Jay Cutler has appeared more relaxed and more inclined to share a laugh on the podium than he has been at times in the past. Then again, he hasn’t been sacked yet, thrown an interception yet or had any other kind of setback in a game that matters yet.
And so far, a lot of what coach Marc Trestman, offensive coordinator Aaron Kromer and quarterbacks coach Matt Cavanaugh have drilled him on is in line with what he did at the outset of his career under Mike Shanahan in Denver.
“Nothing really that different that I’ve never done before,” Cutler said. “(These coaches) want to get in a rhythm, they want rhythm passing. But when I was in Denver that was a lot of stuff we did.
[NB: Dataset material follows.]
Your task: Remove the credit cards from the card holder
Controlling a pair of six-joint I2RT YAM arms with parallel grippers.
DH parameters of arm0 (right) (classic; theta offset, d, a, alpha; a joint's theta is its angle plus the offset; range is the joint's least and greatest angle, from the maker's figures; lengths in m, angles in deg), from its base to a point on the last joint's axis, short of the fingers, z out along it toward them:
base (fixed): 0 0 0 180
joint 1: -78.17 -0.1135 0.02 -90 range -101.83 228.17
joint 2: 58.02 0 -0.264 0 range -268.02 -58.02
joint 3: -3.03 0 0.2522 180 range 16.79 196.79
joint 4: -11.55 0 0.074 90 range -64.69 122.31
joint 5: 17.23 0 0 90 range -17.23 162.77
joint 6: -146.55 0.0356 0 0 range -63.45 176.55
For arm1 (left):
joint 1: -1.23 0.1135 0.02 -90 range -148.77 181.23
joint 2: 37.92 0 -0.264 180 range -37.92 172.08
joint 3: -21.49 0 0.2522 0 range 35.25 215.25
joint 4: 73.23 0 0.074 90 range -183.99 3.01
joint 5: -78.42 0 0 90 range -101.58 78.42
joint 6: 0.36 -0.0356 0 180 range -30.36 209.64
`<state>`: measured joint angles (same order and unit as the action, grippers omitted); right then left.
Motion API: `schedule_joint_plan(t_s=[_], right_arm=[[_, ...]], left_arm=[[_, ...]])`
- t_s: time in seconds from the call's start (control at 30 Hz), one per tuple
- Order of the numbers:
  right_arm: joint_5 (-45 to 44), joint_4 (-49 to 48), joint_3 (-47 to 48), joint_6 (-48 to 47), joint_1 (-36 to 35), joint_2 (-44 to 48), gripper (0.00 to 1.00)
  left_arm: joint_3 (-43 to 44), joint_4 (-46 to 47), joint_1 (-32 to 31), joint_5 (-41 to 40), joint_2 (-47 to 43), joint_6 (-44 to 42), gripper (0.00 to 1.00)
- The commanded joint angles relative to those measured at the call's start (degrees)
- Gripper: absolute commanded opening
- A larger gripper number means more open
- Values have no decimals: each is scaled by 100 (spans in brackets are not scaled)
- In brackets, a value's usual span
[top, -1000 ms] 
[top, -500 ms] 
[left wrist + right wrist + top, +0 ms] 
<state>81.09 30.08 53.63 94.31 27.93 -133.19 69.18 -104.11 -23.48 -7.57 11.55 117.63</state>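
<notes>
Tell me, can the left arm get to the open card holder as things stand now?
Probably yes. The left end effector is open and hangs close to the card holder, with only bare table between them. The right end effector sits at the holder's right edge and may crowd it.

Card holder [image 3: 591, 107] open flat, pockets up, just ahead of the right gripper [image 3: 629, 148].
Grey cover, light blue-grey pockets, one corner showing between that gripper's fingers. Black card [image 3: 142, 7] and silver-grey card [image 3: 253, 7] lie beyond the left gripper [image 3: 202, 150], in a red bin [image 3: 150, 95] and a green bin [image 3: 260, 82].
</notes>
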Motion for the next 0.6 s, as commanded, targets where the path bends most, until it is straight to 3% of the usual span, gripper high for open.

We want to get rid of the ball as quickly as possible.
“That’s just kind of been the focus, just staying in rhythm and let your feet tell you when to get rid of the ball and try not to hold onto it too long.”
Cutler “learned” in Denver. He was sacked 27 times on 494 dropbacks (excluding scrambles) under Shanahan in 2007; once every 18 pass plays.
The following year he was sacked 11 times on 627 pass plays; one every 57.
The Broncos offensive line didn’t get that much better in one year. Cutler did.
Premium on 'efficient'
Cutler has had stellar games in the past, sometimes followed by the exact opposites. He had some consistency issues in the San Diego game, then shook off Brandon Marshall drops to operate as planned at Oakland.
It is the Oakland performance that coaches are pointing to, not for any passing pyrotechnics by Cutler but indeed for somewhat the opposite.
He was notable for not being spectacular.
“I think Jay, just as we saw in the third preseason game when we really amped it up and ran our offense,” Kromer said. "I thought he did a good job with getting the ball off is what we said at the time, and the timing with which he did that and the way he ran the offense was impressive and he’s done it ever since so we feel good about entering this game.
“The efficiency with which we called the play, we got up to the line of scrimmage, we quickly diagnosed what the defense was doing, we pass protected and we threw the football effectively and guys were getting open quickly and so it was all an efficient process, and that’s all you’re looking for on offense is to stay efficient.”